- What is needed:
Using the records that follow, copy every line containing the word "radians".

- Records supplied:

———

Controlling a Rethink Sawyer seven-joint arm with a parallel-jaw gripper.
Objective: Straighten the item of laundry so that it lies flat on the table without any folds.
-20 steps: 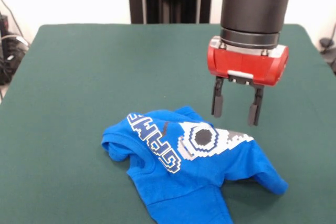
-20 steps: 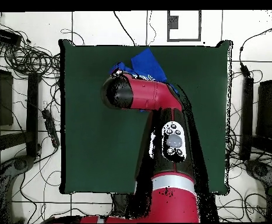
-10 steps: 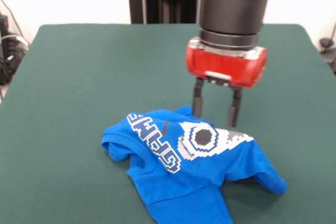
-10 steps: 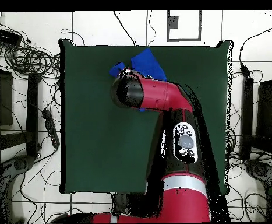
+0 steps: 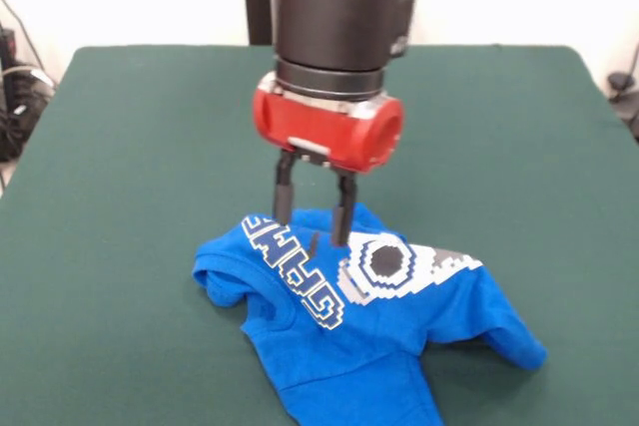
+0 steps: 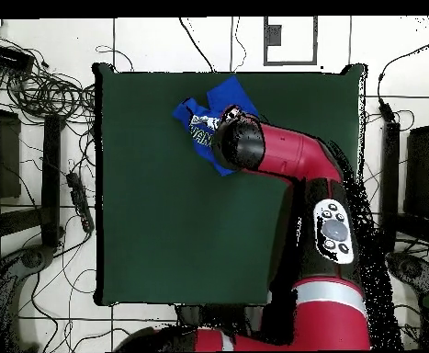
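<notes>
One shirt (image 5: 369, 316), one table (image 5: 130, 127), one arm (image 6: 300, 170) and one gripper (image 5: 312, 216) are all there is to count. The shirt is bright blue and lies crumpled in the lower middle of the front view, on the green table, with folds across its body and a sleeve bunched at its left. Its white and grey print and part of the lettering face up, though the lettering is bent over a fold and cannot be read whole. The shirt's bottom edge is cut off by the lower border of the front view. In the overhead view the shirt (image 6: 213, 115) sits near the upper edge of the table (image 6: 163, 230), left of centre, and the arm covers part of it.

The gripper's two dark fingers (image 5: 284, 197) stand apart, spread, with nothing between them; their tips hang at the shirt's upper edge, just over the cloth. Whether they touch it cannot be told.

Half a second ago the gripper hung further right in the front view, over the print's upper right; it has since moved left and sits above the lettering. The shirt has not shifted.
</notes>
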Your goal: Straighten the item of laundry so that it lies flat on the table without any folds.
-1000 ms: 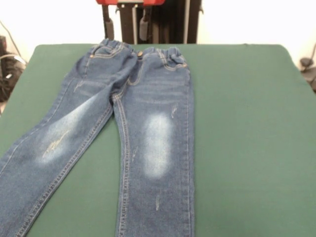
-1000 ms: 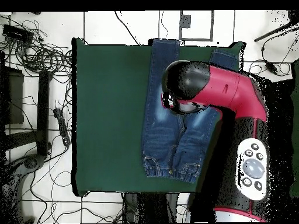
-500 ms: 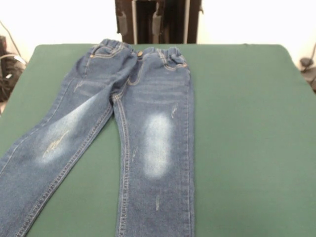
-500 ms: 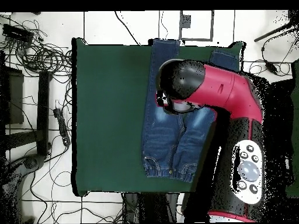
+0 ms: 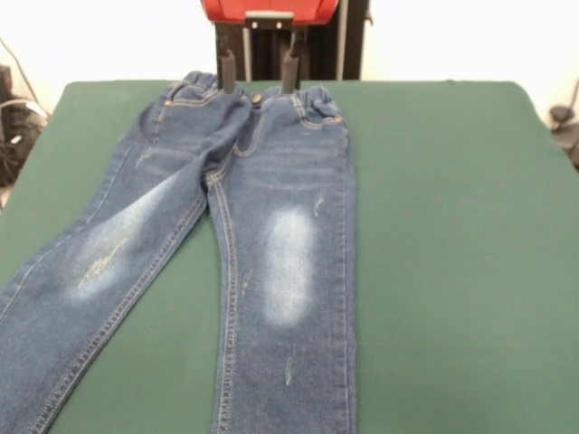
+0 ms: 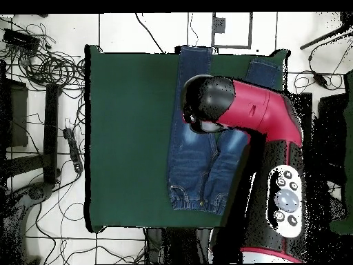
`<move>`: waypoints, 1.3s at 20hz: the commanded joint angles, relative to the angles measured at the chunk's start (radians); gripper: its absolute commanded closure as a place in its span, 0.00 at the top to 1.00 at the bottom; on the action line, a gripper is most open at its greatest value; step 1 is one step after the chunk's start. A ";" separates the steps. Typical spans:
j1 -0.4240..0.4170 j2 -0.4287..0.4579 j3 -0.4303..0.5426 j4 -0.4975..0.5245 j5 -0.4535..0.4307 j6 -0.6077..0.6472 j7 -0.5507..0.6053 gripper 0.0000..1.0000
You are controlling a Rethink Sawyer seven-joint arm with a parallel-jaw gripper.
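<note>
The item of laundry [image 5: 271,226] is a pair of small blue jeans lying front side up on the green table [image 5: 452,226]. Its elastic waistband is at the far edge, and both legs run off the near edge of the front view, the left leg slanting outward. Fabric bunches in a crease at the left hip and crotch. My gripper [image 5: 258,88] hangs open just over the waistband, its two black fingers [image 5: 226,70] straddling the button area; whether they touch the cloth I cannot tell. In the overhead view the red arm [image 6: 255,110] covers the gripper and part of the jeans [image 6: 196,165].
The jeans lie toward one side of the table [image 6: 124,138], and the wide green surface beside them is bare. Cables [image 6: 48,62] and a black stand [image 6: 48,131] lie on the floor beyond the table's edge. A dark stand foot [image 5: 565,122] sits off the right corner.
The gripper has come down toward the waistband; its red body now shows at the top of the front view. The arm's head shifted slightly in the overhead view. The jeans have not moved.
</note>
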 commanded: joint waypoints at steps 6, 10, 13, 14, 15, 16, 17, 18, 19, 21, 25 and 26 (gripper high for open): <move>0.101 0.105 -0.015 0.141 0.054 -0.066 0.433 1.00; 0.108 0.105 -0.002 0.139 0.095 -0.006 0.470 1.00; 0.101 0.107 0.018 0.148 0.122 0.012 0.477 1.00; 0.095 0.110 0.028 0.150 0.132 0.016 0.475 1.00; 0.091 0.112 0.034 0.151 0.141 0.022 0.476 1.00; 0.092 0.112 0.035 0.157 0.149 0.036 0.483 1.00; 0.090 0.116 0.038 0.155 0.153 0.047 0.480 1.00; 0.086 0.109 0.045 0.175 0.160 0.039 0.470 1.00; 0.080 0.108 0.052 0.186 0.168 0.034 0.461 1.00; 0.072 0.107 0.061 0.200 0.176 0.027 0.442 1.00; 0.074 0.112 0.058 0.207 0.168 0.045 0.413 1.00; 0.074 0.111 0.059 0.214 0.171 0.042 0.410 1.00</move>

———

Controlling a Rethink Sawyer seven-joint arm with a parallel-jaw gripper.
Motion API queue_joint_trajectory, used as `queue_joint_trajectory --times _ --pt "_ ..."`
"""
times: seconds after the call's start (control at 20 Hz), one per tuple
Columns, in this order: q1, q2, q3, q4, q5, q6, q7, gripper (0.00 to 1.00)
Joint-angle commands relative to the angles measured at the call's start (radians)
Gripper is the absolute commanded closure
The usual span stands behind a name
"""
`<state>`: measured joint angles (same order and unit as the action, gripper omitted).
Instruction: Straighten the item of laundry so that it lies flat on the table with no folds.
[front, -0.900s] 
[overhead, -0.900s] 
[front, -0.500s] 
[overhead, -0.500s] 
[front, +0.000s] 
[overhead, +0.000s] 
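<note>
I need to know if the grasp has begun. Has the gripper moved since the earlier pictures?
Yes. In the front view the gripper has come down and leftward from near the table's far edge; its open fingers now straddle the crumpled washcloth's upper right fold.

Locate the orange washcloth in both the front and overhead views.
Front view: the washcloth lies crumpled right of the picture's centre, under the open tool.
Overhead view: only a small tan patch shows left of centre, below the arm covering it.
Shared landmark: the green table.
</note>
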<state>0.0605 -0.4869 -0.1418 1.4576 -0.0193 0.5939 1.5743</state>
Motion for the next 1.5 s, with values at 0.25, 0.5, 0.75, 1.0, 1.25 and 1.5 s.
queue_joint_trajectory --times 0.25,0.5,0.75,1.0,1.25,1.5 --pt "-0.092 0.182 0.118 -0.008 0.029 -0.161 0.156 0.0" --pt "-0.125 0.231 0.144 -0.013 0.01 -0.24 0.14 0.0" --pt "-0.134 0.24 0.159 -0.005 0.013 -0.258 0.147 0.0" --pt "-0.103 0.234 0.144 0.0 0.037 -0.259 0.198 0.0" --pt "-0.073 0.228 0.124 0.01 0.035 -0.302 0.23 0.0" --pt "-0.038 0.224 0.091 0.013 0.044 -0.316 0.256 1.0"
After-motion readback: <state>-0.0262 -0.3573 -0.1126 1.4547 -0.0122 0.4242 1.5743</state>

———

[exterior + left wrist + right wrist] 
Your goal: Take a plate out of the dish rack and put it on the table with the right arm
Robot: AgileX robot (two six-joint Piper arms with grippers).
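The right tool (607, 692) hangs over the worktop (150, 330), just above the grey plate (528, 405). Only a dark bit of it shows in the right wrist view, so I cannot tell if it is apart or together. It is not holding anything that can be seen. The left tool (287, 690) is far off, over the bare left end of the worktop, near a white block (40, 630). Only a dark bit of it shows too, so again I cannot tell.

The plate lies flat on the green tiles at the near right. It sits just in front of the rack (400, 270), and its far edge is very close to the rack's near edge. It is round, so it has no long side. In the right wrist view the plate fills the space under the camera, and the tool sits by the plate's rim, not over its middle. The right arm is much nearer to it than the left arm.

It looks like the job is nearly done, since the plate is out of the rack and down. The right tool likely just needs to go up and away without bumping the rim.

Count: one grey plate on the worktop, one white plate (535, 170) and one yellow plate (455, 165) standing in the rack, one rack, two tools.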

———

- Solution:
`<move>`: waypoints, 1.3s at 20hz: the commanded joint angles, relative to the angles measured at the chunk's start (radians); gripper: its absolute commanded closure as a place in its span, 0.00 at the top to 1.00 at the bottom; on the action line, a gripper is most open at its greatest value; step 1 is one step after the chunk's start. A ";" separates the steps. Typical spans:
Joint-angle commands relative to the angles measured at the call's start (radians)

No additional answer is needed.